A couple of seamen ran him into the lantern light; I could have killed him.
“Did not I tell you to stow Galloon away?”
“So I did, master.”
“Why is he perishing out yonder then, you villain?”
I turned my back and walked aft.
I’ll not swear I did not feel the loss of the dog more than I felt the death of Greaves. Should I be ashamed to own it? The captain’s death I had long expected; it came without suddenness, it brought no astonishment. But the loss of Galloon happened in a breath. He was here, and then he was gone. He had gathered a human significance from my long association with him, my spoken reveries to which he seemed to listen, loving of eye and patient. For days and nights I was haunted by the thoughts of him, swimming round and round in that dark sea. He swam well, and I say that it was long an agony to think of him struggling out in that foaming water.

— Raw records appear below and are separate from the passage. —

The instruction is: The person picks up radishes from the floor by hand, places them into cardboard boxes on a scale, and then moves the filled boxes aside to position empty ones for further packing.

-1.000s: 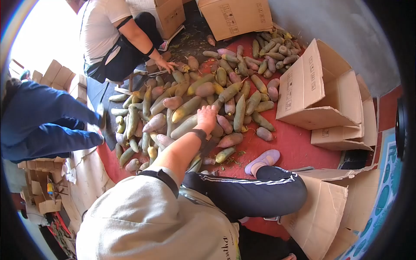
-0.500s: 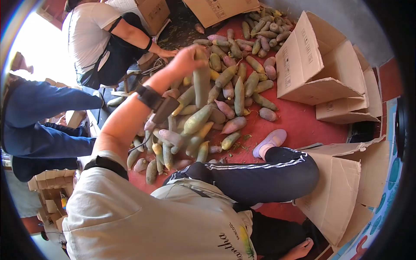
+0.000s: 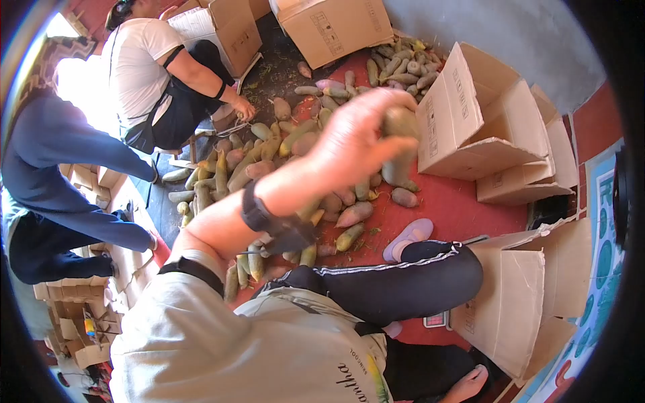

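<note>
Nearest the camera is the person's own pale shirt, and beside it a dark trouser leg point(image 3: 403, 289) with white stripes. The leg ends in a lilac shoe point(image 3: 410, 236) on the red floor point(image 3: 463, 208), just below the open box point(image 3: 470, 121). At the bottom edge, well below that box, a bit of skin may be the right hand point(image 3: 470, 386) – too little shows to tell whether it is open or closed.

The left arm rises from the shoulder towards the open box, with a black wristband point(image 3: 257, 213) on it. The left hand point(image 3: 356, 138) is in the air just left of the box, fingers and thumb wrapped round the top of a long green root point(image 3: 402, 158). The root hangs nearly upright, clear of the floor, right beside the box's raised flap.

Under and beyond the arm lies the heap of roots point(image 3: 269, 151) – green, yellow and purple – spread over the floor to the left of the open box. A smaller cluster point(image 3: 403, 67) sits just above the box.

Farther left of the box, across the heap, a person in a white shirt point(image 3: 141, 67) sits with one hand point(image 3: 243, 107) down at the heap's edge. A person in blue point(image 3: 47, 168) is farther left again. Closed cartons point(image 3: 332, 27) stand above and left of the open box.
</note>
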Available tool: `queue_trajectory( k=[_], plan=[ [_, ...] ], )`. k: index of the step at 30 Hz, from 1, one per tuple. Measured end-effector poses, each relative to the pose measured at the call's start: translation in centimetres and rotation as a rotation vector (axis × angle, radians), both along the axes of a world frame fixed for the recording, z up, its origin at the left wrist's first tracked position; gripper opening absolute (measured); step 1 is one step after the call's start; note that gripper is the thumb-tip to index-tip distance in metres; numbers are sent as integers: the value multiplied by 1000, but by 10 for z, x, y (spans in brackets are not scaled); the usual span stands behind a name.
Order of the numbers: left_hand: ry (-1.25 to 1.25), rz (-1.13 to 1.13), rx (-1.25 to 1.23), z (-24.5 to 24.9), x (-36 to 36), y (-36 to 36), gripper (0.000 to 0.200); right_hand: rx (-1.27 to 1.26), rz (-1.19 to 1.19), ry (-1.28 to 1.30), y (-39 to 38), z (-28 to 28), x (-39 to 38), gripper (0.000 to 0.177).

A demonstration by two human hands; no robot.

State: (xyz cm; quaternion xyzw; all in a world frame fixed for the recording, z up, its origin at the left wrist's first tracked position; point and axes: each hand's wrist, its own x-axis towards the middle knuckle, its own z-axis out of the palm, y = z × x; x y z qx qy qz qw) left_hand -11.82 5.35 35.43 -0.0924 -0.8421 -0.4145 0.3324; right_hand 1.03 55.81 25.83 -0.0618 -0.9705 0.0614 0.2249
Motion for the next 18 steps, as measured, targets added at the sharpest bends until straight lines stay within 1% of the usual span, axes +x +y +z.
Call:
queue_trajectory(
  k=[2, 4, 5, 7, 8, 9, 10, 11, 12, 13, 14, 15, 17, 18],
  plan=[
    [53, -81, 24, 4, -4, 22, 40, 67, 101, -2, -14, 8, -1, 29],
    [100, -138, 69, 16, -4, 46, 41, 40, 133, 8, -34, 20, -3, 26],
    [208, -227, 122, 18, -9, 58, 40, 15, 157, 4, -44, 27, -5, 24],
    [309, -302, 128, 35, -5, 84, 40, 4, 188, 37, -59, 43, -8, 25],
    [405, -373, 157, 37, -5, 97, 42, -8, 185, 80, -67, 53, -9, 25],
    [495, -411, 142, 42, -3, 111, 38, -21, 182, 123, -76, 63, -11, 25],
    [547, -459, 89, 47, 0, 125, 29, -45, 193, 166, -86, 74, -13, 24],
    [617, -419, 81, 46, 3, 144, 24, -41, 205, 181, -92, 80, -14, 24],
    [651, -413, 16, 48, 9, 160, 24, -92, 194, 229, -96, 85, -15, 22],
    [664, -524, 8, 52, 17, 171, 23, -142, 183, 274, -98, 89, -17, 21],
    [671, -585, 0, 53, 27, 185, 24, -159, 208, 251, -96, 92, -17, 30],
    [811, -531, 70, 51, 27, 216, 19, -131, 226, 384, -107, 102, -25, 28],
    [792, -657, 14, 57, 53, 226, 21, 3, 157, 885, -165, 127, -60, 26],
    [809, -705, 8, 56, 61, 232, 23, 195, -227, 1672, -248, 151, -102, 26]
  ],
)
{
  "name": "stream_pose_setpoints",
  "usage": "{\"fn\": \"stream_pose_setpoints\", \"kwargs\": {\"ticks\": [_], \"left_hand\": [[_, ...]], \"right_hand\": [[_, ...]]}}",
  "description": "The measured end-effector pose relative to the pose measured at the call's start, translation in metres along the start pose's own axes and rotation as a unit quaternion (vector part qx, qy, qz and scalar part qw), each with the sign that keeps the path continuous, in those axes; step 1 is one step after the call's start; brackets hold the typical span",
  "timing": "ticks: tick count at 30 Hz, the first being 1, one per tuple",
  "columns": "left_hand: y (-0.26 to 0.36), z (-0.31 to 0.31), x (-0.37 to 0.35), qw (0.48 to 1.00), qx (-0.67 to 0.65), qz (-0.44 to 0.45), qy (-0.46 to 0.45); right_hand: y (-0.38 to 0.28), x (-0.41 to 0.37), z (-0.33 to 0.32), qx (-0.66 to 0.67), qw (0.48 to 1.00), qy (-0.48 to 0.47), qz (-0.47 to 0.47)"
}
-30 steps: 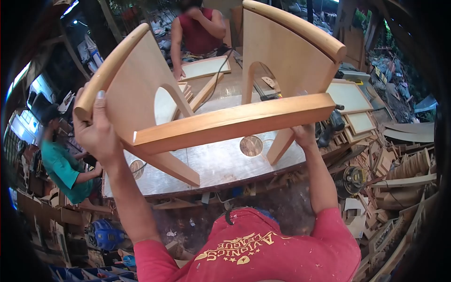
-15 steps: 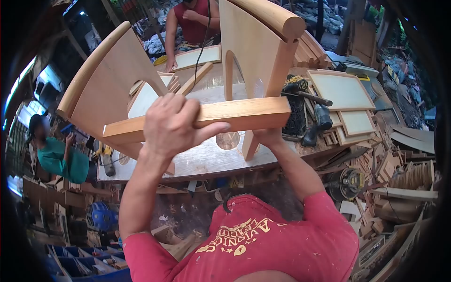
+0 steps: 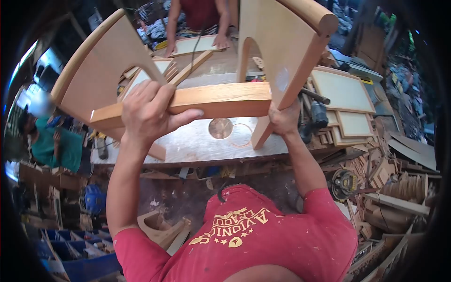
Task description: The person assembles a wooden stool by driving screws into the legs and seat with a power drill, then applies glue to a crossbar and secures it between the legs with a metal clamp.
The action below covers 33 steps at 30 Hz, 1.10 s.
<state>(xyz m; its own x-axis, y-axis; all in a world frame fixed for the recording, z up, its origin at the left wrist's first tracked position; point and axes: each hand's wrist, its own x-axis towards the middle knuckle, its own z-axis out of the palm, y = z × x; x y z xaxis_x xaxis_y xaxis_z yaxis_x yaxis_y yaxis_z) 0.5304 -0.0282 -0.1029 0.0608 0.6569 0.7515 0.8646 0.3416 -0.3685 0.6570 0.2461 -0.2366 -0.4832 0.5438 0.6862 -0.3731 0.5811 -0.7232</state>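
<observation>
My left hand (image 3: 146,111) is wrapped around a thick wooden rail (image 3: 221,100), thumb along its front face. The rail's left end meets a curved wooden side panel (image 3: 96,70) with a rounded top edge and an arched cutout. At its right end, the rail lies against the inner face of a second, similar side panel (image 3: 282,51). My right hand (image 3: 284,118) grips the lower leg of that second panel, just below the rail's end; some fingers are hidden behind the wood. Both panels stand upright on the worktable (image 3: 188,145).
Across the table, a co-worker in a dark red top rests both hands on a framed white panel (image 3: 197,44). More framed panels (image 3: 345,91), a hammer (image 3: 315,96) and a power tool (image 3: 319,115) lie at right. Another person in green (image 3: 58,145) is at left.
The right side panel has shifted right, and the rail's end now sits against its inner face instead of overlapping its leg. The co-worker's second hand has come down onto the framed panel.
</observation>
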Motion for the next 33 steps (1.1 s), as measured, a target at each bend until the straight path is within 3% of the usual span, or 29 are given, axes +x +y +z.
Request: {"fn": "stream_pose_setpoints", "kwargs": {"ticks": [7,12,16,21,24,33], "left_hand": [[-0.007,-0.006,-0.004,0.998,-0.008,-0.038,-0.044],[0.006,0.003,-0.001,0.999,-0.024,-0.021,-0.037],[0.004,0.003,-0.003,0.999,-0.020,-0.022,-0.031],[-0.001,0.000,-0.002,0.999,-0.015,-0.026,-0.030],[0.004,0.002,0.001,0.999,-0.014,-0.022,-0.039],[0.009,0.018,0.014,0.998,-0.027,-0.019,-0.058]], "right_hand": [[-0.006,-0.014,-0.004,-0.024,0.996,-0.042,0.069],[-0.025,-0.023,-0.001,-0.017,0.994,-0.092,0.057],[-0.016,-0.027,-0.002,-0.024,0.995,-0.083,0.049],[-0.026,-0.023,0.004,-0.039,0.997,-0.046,-0.041],[-0.020,-0.028,0.003,-0.081,0.995,-0.051,-0.033],[-0.014,-0.019,0.001,-0.035,0.999,-0.021,-0.030]]}}
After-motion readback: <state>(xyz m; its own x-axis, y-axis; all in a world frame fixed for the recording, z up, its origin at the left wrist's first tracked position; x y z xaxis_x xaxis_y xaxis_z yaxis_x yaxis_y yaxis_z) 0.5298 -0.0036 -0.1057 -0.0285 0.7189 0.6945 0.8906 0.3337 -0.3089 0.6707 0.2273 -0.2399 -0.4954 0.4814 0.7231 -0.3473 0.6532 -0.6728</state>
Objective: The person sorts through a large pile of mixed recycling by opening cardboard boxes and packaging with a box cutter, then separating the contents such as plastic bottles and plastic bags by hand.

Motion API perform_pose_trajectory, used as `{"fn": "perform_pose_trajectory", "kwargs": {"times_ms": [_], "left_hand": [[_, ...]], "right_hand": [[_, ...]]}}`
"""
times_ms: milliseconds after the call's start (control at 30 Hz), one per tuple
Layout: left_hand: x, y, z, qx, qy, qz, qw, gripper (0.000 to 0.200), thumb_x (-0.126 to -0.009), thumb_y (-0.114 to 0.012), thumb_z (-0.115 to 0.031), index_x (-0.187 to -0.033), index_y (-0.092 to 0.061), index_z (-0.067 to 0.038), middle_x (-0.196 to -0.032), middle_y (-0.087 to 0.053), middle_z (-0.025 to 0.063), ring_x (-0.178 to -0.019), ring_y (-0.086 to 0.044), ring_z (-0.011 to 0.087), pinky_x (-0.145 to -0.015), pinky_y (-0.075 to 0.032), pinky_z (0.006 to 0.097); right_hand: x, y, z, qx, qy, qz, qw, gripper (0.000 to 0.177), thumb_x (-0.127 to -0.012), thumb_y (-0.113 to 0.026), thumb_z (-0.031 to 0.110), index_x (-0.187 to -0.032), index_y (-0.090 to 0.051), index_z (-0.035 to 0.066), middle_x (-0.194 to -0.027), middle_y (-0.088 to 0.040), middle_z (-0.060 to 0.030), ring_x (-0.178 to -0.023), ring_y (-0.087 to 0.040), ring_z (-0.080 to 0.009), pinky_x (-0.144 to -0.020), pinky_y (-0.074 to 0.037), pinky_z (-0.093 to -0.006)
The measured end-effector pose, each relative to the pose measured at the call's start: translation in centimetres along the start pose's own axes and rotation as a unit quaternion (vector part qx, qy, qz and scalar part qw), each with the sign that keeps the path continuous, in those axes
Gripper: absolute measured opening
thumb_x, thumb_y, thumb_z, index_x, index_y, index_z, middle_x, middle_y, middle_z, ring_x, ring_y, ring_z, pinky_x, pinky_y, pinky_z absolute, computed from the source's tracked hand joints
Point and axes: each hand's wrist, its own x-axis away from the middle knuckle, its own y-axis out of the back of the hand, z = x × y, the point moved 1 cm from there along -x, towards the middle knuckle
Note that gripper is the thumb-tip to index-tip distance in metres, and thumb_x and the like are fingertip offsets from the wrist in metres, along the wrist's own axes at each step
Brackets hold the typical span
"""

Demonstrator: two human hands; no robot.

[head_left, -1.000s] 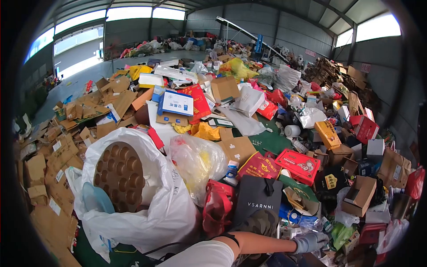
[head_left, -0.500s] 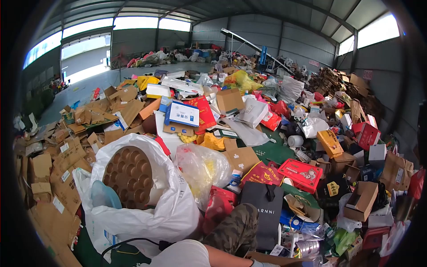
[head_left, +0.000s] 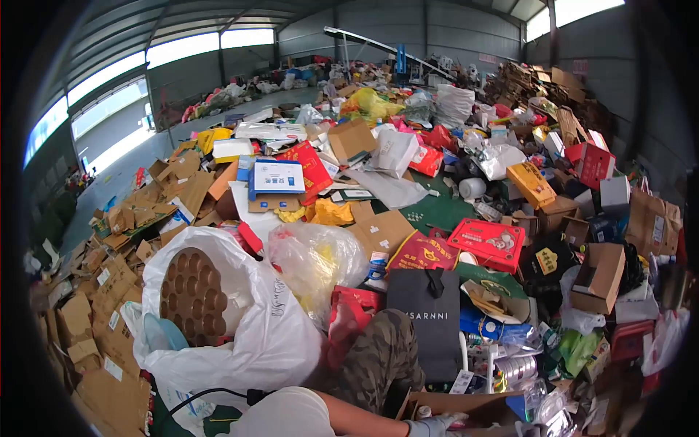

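My left hand, in a light grey glove, is at the bottom edge, over the near side of an open cardboard box. Its fingers are partly cut off by the frame, so their grip cannot be made out. A small white cap is close beside the glove. My right hand is out of view. Behind the box a dark grey paper bag stands upright, next to my camouflage-clad knee. Clear plastic bottles lie right of the box.
A large white sack holding a brown moulded tray stands at left. Beyond it lie a clear plastic bag, a red gift box and heaped packaging. Flattened cardboard covers the far left. A conveyor rises at the back.
The view has shifted, with the heap's far part now further left and higher in the frame. My gloved left hand and the open box show more fully at the bottom.
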Motion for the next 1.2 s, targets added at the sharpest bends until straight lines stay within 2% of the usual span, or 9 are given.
{"fn": "perform_pose_trajectory", "kwargs": {"times_ms": [167, 267, 633, 700, 967, 1033, 1067, 1100, 1200], "left_hand": [[2.7, -0.1, -7.7, 0.000, 0.037, 0.082, 0.996, 0.073, -0.080, -0.060, -0.047, -0.137, -0.032, -0.009, -0.133, -0.036, 0.0214, -0.124, -0.035, 0.0386, -0.105, -0.026, 0.0446], [4.5, -0.6, -9.7, -0.109, -0.037, 0.135, 0.984, 0.080, -0.064, -0.074, -0.031, -0.134, -0.038, -0.013, -0.134, -0.034, 0.0178, -0.128, -0.027, 0.0408, -0.105, -0.025, 0.0501], [5.5, -4.0, -8.7, -0.198, -0.149, 0.250, 0.936, 0.088, -0.071, -0.061, -0.055, -0.137, -0.031, -0.006, -0.143, -0.023, 0.0210, -0.135, -0.017, 0.0388, -0.107, -0.008, 0.0576], [4.9, -4.4, -7.6, -0.177, -0.172, 0.255, 0.935, 0.084, -0.076, -0.056, -0.058, -0.138, -0.031, -0.007, -0.143, -0.023, 0.0209, -0.134, -0.019, 0.0403, -0.107, -0.009, 0.0560], [2.8, -4.1, -5.6, -0.151, 0.019, 0.170, 0.974, 0.111, -0.065, -0.066, -0.063, -0.140, -0.016, 0.000, -0.140, -0.021, 0.0298, -0.129, -0.023, 0.0463, -0.106, -0.022, 0.0474], [3.1, -3.9, -5.0, -0.102, 0.059, 0.187, 0.975, 0.112, -0.065, -0.059, -0.071, -0.143, -0.012, -0.006, -0.143, -0.018, 0.0269, -0.133, -0.018, 0.0411, -0.109, -0.014, 0.0480], [3.1, -4.4, -4.1, -0.143, 0.073, 0.202, 0.966, 0.110, -0.067, -0.067, -0.062, -0.143, -0.011, -0.006, -0.142, -0.018, 0.0275, -0.135, -0.016, 0.0414, -0.108, -0.021, 0.0460], [3.4, -5.1, -2.5, -0.172, 0.021, 0.139, 0.975, 0.096, -0.070, -0.069, -0.056, -0.139, -0.026, -0.004, -0.136, -0.035, 0.0219, -0.126, -0.036, 0.0334, -0.101, -0.033, 0.0408], [2.3, 0.4, -9.8, -0.141, 0.123, 0.212, 0.959, 0.117, -0.059, -0.074, -0.057, -0.142, -0.012, -0.002, -0.138, -0.031, 0.0246, -0.118, -0.043, 0.0385, -0.099, -0.035, 0.0427]], "right_hand": [[1.7, -2.9, -4.4, -0.230, -0.140, -0.039, 0.962, 0.029, -0.061, -0.068, -0.004, -0.079, -0.048, 0.005, -0.089, -0.054, -0.0071, -0.078, -0.053, -0.0198, -0.071, -0.043, -0.0286], [4.0, -3.5, -4.6, -0.445, -0.301, -0.102, 0.837, 0.021, -0.074, -0.067, -0.001, -0.085, -0.050, 0.005, -0.099, -0.055, -0.0044, -0.090, -0.050, -0.0106, -0.085, -0.041, -0.0254], [10.5, -6.3, -9.6, -0.485, -0.382, -0.167, 0.769, 0.020, -0.080, -0.059, -0.004, -0.094, -0.050, 0.005, -0.089, -0.056, 0.0000, -0.082, -0.052, -0.0061, -0.076, -0.045, -0.0217], [10.0, -6.2, -9.9, -0.535, -0.438, -0.157, 0.705, 0.020, -0.080, -0.058, -0.005, -0.095, -0.049, 0.005, -0.090, -0.056, -0.0003, -0.083, -0.053, -0.0066, -0.076, -0.046, -0.0218], [9.6, -6.4, -9.4, -0.456, -0.397, -0.127, 0.786, 0.028, -0.084, -0.055, -0.003, -0.109, -0.048, 0.008, -0.101, -0.057, -0.0059, -0.091, -0.058, -0.0150, -0.078, -0.052, -0.0301], [7.4, -6.7, -7.5, -0.558, -0.423, -0.190, 0.688, 0.029, -0.082, -0.054, -0.007, -0.106, -0.049, 0.007, -0.100, -0.054, -0.0042, -0.092, -0.054, -0.0155, -0.080, -0.050, -0.0301], [7.1, -6.8, -7.1, -0.564, -0.438, -0.174, 0.678, 0.028, -0.082, -0.054, -0.006, -0.106, -0.050, 0.007, -0.100, -0.054, -0.0041, -0.091, -0.054, -0.0153, -0.079, -0.049, -0.0298], [6.0, -7.1, -6.1, -0.561, -0.452, -0.145, 0.678, 0.028, -0.082, -0.054, -0.005, -0.106, -0.050, 0.007, -0.099, -0.054, -0.0041, -0.090, -0.054, -0.0151, -0.077, -0.049, -0.0295], [4.1, -6.9, -3.0, -0.527, -0.507, -0.057, 0.679, 0.028, -0.082, -0.055, -0.003, -0.107, -0.051, 0.008, -0.098, -0.055, -0.0039, -0.086, -0.053, -0.0145, -0.073, -0.047, -0.0286]]}}
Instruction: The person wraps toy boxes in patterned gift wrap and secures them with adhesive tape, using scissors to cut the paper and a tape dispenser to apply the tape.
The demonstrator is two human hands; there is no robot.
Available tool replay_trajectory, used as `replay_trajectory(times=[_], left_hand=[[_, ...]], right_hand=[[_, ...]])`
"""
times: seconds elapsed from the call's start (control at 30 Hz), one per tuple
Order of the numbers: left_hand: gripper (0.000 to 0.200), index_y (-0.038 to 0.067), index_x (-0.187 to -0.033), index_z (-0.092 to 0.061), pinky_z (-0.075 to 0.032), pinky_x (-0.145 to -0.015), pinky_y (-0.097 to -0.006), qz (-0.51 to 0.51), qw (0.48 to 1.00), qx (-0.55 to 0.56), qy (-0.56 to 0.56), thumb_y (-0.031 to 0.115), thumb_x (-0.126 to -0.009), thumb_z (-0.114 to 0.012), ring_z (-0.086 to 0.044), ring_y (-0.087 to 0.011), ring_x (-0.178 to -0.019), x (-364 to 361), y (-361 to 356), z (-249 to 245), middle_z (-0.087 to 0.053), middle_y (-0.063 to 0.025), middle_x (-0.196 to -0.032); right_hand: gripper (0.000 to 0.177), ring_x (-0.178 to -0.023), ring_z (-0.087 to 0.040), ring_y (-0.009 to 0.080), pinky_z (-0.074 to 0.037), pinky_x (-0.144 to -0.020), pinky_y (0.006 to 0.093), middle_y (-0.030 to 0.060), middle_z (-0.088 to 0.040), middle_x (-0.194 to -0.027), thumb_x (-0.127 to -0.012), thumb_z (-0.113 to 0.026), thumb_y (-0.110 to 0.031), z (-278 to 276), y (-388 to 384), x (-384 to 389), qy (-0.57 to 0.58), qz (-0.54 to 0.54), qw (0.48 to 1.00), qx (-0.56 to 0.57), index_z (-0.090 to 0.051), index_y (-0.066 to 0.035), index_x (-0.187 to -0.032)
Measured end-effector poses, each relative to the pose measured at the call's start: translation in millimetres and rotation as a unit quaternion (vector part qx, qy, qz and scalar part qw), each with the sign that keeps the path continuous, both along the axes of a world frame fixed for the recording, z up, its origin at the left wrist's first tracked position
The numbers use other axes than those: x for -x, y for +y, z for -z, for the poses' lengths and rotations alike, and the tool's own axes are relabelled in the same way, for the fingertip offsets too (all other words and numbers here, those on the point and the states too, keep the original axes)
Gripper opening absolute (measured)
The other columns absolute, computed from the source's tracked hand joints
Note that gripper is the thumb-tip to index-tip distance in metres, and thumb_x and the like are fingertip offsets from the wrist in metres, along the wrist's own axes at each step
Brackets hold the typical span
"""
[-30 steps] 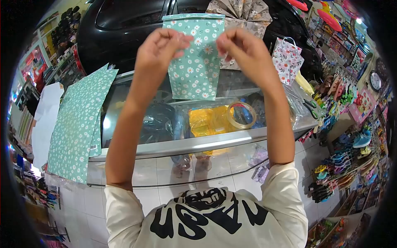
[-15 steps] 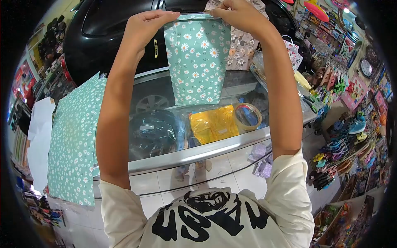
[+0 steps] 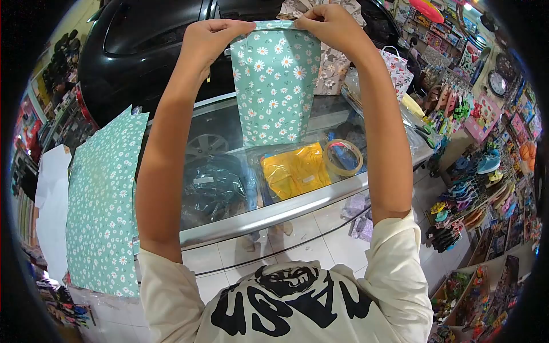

The lad Jimmy was broken hearted. So crushed was he that I had no heart to deal with him for indirectly causing the dog’s death. For days he’d snatch minutes at a time to stand at the rail just where the plank had rested, just where Galloon had sprung overboard, and there he’d gaze astern with his face working and his eyes bubbling. The men let this maudlin behavior pass without jeering. They reckoned him half an idiot. Yet the chap’s grief went deep. He was alone in the world, and had nothing to love. Greaves had been kind to him, but he could not love the captain as he loved the captain’s dog. Galloon had been his friend. Often used the lad to talk to him as a negro talks to a monkey or a pig. They’d lie together on deck, and had slept together, and now the dog was gone the boy’s heart ached. He looked around him: there was no friend; he sent his fancies ashore and found himself alone there.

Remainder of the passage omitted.